■ **Assigned task**:
Produce as output only the lines below starting at the line with "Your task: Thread" and continuing through the line with "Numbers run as", each one exactly as written.

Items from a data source
_ _ _ _ _ _ _
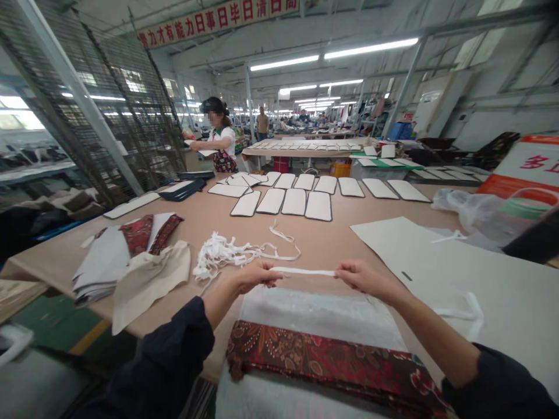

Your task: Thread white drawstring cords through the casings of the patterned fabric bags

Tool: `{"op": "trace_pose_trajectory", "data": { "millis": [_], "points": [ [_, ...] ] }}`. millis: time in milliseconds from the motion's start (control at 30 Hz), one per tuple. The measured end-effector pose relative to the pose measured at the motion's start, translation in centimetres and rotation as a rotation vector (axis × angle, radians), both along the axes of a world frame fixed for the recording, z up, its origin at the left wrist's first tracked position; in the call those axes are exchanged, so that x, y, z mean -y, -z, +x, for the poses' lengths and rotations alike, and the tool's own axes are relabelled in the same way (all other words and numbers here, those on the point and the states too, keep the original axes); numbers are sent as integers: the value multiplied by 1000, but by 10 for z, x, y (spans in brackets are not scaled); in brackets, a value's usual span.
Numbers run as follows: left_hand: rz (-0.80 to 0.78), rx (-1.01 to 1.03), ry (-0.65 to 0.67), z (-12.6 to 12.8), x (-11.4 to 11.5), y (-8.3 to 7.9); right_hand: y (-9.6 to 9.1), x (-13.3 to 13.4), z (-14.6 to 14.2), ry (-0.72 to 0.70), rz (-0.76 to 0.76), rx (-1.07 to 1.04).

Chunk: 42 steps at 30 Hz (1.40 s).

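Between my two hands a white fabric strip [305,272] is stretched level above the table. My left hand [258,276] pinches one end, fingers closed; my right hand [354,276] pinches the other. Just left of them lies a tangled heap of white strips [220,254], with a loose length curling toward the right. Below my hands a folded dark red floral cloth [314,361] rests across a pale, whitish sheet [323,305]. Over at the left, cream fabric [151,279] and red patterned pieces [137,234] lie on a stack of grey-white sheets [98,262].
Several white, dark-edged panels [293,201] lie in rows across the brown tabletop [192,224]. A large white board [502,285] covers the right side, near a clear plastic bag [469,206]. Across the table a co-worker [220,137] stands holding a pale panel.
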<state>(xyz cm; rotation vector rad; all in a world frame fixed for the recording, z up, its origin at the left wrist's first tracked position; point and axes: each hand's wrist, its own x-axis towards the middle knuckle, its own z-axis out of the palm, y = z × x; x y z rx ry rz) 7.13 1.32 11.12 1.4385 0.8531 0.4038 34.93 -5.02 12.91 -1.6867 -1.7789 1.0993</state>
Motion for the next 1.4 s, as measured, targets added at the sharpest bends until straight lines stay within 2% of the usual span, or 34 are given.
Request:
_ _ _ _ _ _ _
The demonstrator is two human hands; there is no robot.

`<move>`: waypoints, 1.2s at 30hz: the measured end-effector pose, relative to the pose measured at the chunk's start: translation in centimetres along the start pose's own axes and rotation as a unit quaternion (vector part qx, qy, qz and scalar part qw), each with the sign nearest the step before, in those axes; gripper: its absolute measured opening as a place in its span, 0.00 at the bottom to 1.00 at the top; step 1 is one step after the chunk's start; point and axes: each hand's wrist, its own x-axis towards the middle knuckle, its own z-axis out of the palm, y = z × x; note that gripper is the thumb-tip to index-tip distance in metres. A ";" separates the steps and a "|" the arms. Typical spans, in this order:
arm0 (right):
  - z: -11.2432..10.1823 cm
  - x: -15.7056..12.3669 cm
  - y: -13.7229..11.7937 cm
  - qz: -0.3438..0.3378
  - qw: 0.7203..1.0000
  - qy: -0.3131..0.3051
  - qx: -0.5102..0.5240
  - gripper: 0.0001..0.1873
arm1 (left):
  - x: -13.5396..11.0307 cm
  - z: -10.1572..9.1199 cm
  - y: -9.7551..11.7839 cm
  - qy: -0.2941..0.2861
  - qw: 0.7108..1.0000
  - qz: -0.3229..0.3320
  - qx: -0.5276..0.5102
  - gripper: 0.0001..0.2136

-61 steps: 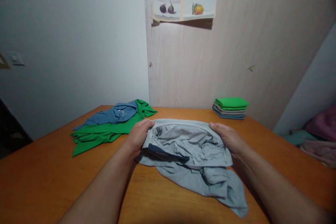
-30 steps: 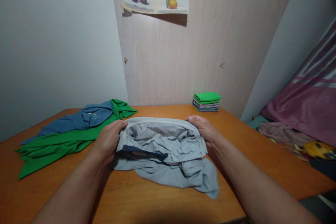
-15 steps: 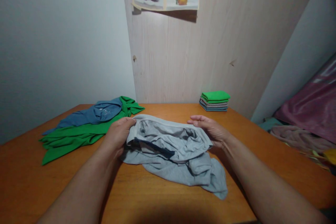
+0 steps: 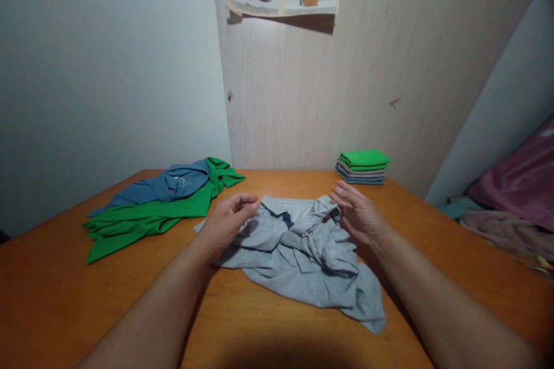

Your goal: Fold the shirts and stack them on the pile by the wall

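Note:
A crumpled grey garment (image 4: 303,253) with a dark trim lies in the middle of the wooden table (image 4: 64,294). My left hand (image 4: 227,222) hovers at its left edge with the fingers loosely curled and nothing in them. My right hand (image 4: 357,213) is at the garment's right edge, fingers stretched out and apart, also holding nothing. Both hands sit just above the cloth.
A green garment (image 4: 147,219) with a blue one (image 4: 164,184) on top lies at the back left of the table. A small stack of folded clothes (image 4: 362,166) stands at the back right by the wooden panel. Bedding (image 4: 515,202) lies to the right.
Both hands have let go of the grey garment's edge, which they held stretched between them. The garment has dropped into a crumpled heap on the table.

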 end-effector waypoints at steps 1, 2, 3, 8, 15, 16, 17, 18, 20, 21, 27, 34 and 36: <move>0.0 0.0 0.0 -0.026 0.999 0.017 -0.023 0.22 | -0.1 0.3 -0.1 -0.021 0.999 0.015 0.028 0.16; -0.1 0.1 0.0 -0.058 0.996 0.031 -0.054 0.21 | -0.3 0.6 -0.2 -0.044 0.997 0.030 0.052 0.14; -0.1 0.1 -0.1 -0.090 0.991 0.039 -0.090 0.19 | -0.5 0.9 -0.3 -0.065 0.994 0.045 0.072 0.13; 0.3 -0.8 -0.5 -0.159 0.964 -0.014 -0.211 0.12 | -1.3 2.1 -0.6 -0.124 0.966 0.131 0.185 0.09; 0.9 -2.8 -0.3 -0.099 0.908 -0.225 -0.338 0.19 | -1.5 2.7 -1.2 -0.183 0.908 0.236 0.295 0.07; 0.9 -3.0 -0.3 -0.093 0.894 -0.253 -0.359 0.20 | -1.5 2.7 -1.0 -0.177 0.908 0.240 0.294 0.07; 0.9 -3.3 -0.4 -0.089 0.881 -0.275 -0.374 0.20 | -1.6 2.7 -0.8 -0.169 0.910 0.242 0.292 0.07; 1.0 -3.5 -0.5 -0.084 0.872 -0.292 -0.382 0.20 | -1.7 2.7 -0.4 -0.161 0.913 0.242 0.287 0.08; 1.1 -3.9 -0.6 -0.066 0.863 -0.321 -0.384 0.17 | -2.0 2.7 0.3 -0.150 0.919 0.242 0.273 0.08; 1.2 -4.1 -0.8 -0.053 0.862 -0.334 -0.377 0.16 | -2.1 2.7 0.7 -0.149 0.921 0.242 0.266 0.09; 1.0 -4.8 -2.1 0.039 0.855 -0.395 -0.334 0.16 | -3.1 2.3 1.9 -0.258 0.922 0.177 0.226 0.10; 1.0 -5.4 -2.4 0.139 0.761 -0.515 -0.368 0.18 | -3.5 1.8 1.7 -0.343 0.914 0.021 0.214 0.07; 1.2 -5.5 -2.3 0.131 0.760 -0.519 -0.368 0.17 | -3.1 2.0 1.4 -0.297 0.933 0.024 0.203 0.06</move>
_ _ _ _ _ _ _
■ **Output of the exercise**:
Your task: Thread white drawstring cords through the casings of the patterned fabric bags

Tool: `{"op": "trace_pose_trajectory", "data": { "millis": [_], "points": [ [_, ...] ] }}`. millis: time in milliseconds from the motion's start (control at 30 Hz), one per tuple. The measured end-effector pose relative to the pose measured at the motion's start, translation in centimetres and rotation as a rotation vector (axis × angle, radians), both along the axes of a world frame fixed for the recording, z up, its origin at the left wrist's first tracked position; in the call those axes are exchanged, so that x, y, z mean -y, -z, +x, for the poses' lengths and rotations alike, and the tool's own axes are relabelled in the same way (all other words and numbers here, those on the point and the states too, keep the original axes); numbers are sent as integers: the value multiplied by 1000, but by 10 for z, x, y (spans in brackets are not scaled); in brackets, a value's usual span.
Numbers run as follows: left_hand: rz (-0.80 to 0.78), rx (-1.01 to 1.03), ry (-0.65 to 0.67), z (-12.6 to 12.8), x (-11.4 to 11.5), y (-8.3 to 7.9); right_hand: y (-9.6 to 9.1), x (-13.3 to 13.4), z (-14.6 to 14.2), ry (-0.72 to 0.70), rz (-0.76 to 0.76), rx (-1.07 to 1.04).

Work on this exercise has been completed.